A cohort study was performed in which the brains of 141 subjects with and without dementia were autopsied. Among the conclusions, it was noted: at the time of death, >50% of the elderly had anatomical structural changes that indicated cognitive impairment; most of the deceased presented as mixed pathology ischemic strokes that occurred over Alzheimer's disease. The more somatic comorbidities the patient has, the higher the chances of developing a dementia pathology, compared with the situation in which the subject would have a single comorbidity (19).

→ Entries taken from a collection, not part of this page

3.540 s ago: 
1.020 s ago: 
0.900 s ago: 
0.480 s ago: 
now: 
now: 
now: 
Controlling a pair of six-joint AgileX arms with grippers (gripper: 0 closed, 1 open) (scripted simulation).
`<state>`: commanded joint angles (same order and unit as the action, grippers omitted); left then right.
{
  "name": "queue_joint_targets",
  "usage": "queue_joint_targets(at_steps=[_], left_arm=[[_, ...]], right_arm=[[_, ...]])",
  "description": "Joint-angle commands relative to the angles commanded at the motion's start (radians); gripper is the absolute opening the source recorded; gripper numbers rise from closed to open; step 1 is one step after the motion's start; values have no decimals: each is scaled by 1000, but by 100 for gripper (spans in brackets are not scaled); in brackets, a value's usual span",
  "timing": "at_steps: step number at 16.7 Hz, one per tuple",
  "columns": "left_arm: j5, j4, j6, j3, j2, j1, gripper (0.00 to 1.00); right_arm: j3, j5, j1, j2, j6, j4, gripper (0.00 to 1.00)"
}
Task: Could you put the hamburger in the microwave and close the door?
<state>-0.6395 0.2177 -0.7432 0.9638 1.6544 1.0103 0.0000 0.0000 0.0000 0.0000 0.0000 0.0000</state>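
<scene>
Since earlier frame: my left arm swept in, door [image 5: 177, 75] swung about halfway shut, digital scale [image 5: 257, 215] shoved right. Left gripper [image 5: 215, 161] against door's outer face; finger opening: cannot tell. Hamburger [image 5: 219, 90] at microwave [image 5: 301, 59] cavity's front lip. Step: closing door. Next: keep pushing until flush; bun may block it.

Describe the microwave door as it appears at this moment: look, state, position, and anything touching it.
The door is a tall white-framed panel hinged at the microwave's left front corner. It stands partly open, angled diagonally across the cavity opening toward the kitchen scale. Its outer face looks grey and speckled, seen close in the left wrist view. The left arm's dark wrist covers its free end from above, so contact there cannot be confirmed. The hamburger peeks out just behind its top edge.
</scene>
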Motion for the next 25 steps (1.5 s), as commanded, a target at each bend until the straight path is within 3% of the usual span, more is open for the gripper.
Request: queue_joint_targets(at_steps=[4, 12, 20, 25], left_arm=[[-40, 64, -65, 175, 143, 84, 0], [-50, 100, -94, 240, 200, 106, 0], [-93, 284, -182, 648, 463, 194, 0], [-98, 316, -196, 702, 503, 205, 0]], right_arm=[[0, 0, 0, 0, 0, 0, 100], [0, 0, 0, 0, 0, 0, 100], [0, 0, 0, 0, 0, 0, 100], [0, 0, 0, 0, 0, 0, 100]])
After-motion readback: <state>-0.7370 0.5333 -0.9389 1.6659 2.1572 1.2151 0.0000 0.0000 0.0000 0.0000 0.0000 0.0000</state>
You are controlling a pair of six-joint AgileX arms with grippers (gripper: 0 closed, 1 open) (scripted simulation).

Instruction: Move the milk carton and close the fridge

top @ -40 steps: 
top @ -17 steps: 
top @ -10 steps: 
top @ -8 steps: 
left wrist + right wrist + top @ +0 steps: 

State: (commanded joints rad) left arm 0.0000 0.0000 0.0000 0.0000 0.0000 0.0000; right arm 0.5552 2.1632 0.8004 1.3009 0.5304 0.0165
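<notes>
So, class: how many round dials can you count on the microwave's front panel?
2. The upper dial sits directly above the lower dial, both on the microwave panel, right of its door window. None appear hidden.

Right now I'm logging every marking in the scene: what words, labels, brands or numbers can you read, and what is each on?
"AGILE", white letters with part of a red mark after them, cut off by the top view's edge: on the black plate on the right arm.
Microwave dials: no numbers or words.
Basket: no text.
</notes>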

Structural imaging data obtained by MRI indicated biomarkers such as scalar values: the volume of a structure and the rate of morphological variation of it being indicators of a presymptomatic evolution (20). In Alzheimer's disease, subcortical structures are not subject to symmetrical neurodegeneration (21). For example, the hippocampus acquires a significant longitudinal asymmetry, as well as the amygdala; the asymmetry in question developing progressively with the severity of the disease, and often the asymmetry being the one that can be identified before the clinical evidence of cognitive deficit. For this reason, neuroimaging studies in which specialists investigate longitudinal asymmetry in the hippocampus, amygdala, caudate nucleus and cortex become predictive, either to highlight the onset of Alzheimer's disease or to identify when to change the diagnosis from mild cognitive impairment to stage IV Alzheimer's dementia (22). In the past, positron emission tomography (PET) with 18F-fluorodeoxyglucose was used to identify significant metabolic asymmetries between the right and left regions in the frontal and parietal cortex, respectively. These were relevant in mild Alzheimer's disease. A 2011 PET study used the compound 11C-Pittsburgh B, when it is required to emphasize the asymmetric spatial distribution of amyloid-β and the positive correlation between amyloid-β deposition and asymmetry; the mechanism involved being hypometabolic. As Alzheimer's disease progresses, right-to-left asymmetries remain stable in terms of targeting and become more pronounced over time (23).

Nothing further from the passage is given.